The measurement data were described as means ± standard deviations if they followed a normal distribution and as medians and interquartile range (P25, P75) otherwise. For categorical data, frequencies and percentages (%) were used. To compare measurement data between two groups, a t-test was used if the data followed a normal distribution and had equal variances; otherwise, the Wilcoxon rank-sum test was used. Categorical data were compared using the χ² test or fisher’s exact test. Univariate logistic regression analysis was used to analyze the variables. Variables with statistically significant results, combined with professional knowledge, were included in the multivariate logistic regression model.
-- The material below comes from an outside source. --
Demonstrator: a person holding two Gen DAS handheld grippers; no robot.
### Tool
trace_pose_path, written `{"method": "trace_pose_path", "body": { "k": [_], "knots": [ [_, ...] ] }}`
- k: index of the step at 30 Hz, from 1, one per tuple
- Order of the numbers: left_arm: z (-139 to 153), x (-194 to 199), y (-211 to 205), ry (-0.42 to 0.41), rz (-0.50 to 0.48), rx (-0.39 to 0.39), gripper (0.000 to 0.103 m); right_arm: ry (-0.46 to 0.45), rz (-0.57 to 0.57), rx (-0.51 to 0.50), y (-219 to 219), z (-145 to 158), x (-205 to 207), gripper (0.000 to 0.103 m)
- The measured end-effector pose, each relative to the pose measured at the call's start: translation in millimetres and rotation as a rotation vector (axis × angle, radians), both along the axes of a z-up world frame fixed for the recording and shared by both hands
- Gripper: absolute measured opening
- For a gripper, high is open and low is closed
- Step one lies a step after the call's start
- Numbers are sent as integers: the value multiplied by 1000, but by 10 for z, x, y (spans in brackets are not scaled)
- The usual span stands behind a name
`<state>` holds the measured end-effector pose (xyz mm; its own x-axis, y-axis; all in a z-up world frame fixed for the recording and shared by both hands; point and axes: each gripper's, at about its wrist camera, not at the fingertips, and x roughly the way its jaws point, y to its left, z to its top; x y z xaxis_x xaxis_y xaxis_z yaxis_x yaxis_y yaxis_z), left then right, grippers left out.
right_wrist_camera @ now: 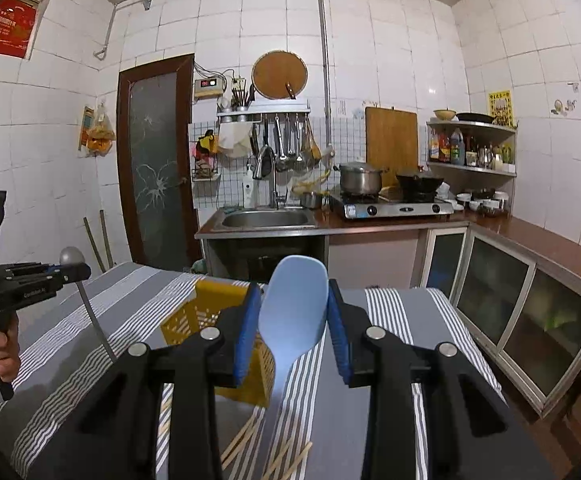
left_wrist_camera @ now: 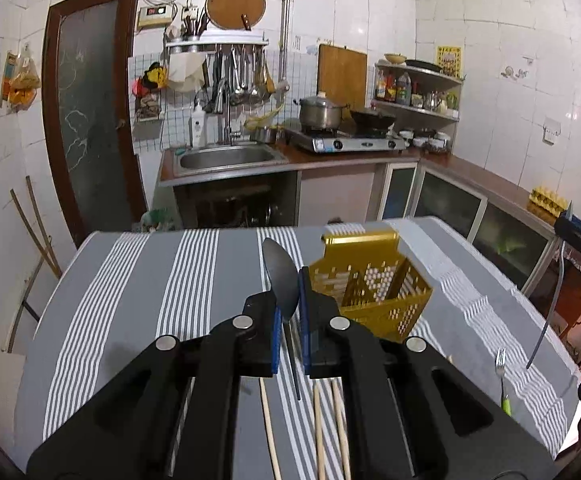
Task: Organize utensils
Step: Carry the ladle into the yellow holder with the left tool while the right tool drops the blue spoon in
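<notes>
My left gripper is shut on a metal spoon, bowl up, held above the striped table; it also shows in the right wrist view. A yellow perforated utensil basket stands just right of it on the table. My right gripper is shut on a light blue plastic spoon, held above the table with the basket below and to its left. Several wooden chopsticks lie on the cloth under the grippers. A fork with a green handle lies at the table's right.
The table with the grey striped cloth ends at a far edge facing the kitchen counter. A sink, a stove with a pot and cabinets stand behind. A brown door is at the left.
</notes>
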<state>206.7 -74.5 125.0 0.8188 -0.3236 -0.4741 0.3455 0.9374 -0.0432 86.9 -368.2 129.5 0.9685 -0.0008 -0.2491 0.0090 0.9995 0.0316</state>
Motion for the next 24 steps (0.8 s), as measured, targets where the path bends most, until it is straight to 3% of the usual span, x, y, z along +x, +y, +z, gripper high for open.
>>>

The final factors were screened by forward stepwise regression method, and the prediction model was constructed and visualized as a nomogram using the rms package in R. Model discrimination was evaluated by calculating the area under the receiver operating characteristic (ROC) curve (AUC), with ROC curves generated using the pROC package. Model calibration was evaluated using the Hosmer-Lemeshow (H-L) test and bootstrap-corrected calibration curves. Calibration curves were generated using the rms::calibrate function with 1,000 bootstrap resamples to correct overfitting. Deviations from ideal calibration were quantified by mean absolute error (MAE). Decision curve analysis (DCA) implemented through the rmda package and was performed to quantify the net clinical benefit of the model across a range of threshold probabilities, with comparisons made to “treat all” and “treat none” strategies. To ensure the model’s generalizability, the dataset was randomly split into a training set (70%) and a validation set (30%). Model validation was performed using the validation dataset, with AUC, calibration curves, and DCA applied independently. The data processing software used included IBM SPSS 25.0 and R software (version 4.2.0), with a significance level of α = 0.05.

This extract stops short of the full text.